GCalignR performs all steps on a so called peak list. Such a list can be generated for every chromatogram, defined as the output of a Chromatograph (e.g. Gas Chromatography Flame Ionization Detector, GC-FID) that plots the measured electric current over the time course of a separation run. Figure 1 shows a chromatogram containing five peaks that represent five chemicals detected in this simulated sample. Here, all the distinct peaks approximate perfect Gaussian distributions and are clearly separated. Essentially every vendor of a Chromatograph offers software that allows to detect peaks (i.e. substances) in the generated signal based on procedures that take into account the shape of a peak, the noise level of the signal and many things more that are out of the scope of GCalignR and we refer to specialised resources (“Qualitative and Quantitative Analysis by Gas Chromatography” 2004).
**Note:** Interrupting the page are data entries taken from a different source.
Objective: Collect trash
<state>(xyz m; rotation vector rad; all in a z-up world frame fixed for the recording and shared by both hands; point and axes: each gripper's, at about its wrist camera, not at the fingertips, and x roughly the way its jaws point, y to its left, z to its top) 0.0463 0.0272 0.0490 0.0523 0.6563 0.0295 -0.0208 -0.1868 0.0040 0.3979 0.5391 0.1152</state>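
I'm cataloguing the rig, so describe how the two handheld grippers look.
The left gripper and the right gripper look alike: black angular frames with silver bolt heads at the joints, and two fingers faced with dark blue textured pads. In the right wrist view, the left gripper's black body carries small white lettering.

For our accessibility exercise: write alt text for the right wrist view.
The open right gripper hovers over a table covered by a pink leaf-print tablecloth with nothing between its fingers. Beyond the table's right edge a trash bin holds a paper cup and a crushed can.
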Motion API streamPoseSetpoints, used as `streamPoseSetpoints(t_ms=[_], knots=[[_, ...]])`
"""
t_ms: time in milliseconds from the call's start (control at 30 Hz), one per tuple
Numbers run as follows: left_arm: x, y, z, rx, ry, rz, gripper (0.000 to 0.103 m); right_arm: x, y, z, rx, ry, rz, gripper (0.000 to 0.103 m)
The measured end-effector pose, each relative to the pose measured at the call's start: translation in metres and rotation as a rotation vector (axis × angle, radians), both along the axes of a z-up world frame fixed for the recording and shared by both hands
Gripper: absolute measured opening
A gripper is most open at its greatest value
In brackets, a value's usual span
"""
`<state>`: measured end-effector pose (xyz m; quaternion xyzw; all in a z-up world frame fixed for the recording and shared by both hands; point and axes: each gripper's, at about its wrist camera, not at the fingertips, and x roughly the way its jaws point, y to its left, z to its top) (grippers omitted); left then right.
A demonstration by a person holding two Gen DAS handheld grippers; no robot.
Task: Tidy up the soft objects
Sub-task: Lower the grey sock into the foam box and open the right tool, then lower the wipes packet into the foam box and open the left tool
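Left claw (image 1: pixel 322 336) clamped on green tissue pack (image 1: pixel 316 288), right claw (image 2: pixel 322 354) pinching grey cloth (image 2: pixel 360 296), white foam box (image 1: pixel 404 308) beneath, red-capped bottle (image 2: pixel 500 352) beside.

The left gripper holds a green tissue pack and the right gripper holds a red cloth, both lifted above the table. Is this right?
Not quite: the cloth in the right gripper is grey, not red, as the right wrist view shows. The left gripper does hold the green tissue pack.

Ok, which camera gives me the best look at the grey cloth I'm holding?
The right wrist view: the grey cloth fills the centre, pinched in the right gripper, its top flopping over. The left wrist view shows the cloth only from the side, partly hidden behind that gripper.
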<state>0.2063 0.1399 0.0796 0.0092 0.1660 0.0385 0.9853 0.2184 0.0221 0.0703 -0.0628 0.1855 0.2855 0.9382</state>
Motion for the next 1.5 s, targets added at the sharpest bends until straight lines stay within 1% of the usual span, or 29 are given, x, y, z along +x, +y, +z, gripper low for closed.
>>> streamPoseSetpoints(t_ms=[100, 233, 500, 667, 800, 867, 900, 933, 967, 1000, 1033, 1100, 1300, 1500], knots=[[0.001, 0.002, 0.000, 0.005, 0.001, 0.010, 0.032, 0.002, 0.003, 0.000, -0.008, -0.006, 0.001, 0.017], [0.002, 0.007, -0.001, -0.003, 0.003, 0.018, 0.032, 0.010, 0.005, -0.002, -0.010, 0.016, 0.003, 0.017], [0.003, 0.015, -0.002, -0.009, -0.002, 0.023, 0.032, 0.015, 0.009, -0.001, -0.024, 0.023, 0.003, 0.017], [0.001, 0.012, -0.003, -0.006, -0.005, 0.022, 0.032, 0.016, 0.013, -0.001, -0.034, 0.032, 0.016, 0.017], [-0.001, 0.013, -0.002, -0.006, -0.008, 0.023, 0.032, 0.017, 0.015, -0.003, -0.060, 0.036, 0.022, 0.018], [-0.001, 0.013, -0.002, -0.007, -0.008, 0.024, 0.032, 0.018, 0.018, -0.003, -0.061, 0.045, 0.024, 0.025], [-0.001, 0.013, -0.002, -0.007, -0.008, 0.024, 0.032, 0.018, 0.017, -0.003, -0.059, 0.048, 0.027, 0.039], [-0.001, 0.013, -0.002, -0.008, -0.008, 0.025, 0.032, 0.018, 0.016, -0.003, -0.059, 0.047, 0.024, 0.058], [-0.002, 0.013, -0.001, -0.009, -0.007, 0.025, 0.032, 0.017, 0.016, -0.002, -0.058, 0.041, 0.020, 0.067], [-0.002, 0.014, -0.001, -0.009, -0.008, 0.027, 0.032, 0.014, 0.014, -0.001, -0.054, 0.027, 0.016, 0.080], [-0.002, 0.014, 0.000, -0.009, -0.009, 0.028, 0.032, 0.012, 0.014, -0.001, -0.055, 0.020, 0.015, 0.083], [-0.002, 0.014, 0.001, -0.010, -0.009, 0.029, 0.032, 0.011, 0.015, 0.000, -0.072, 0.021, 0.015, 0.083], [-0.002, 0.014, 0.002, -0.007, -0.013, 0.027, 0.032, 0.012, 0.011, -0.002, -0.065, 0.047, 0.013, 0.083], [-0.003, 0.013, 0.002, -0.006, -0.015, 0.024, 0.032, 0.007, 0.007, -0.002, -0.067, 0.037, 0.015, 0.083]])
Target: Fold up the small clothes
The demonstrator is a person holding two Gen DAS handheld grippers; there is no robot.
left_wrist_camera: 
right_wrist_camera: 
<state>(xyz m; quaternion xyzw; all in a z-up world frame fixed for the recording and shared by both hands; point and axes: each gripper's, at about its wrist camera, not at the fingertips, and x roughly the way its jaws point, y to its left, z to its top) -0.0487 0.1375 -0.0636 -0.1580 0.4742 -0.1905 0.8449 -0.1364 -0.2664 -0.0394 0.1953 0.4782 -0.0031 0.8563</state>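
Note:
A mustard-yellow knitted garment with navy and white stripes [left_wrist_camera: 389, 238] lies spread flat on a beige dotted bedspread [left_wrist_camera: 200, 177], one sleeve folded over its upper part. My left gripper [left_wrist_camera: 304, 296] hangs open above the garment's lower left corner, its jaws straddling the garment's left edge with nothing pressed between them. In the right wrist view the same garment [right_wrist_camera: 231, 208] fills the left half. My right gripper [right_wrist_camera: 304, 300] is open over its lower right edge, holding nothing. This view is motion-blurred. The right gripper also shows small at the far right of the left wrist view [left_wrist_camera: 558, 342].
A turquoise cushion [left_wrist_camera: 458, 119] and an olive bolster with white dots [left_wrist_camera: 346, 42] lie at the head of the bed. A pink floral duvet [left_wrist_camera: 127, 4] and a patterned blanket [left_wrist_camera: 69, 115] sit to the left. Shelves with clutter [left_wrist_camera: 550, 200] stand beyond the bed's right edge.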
Nevertheless, the quality of the chromatograms as well as a sophisticated way to detect and quantify peaks is a crucial step before one should start to think about aligning peaks for downstream analysis!

In this example it would be adequate to define each peak by two values, the retention time and the peak height as a measure of the concentration, simply by calculating the local maxima. Figure 2 shows the peaks annotated by the intensity. The dashed vertical lines indicate the retention time of the peaks maximum that is written on top of each of the five peaks.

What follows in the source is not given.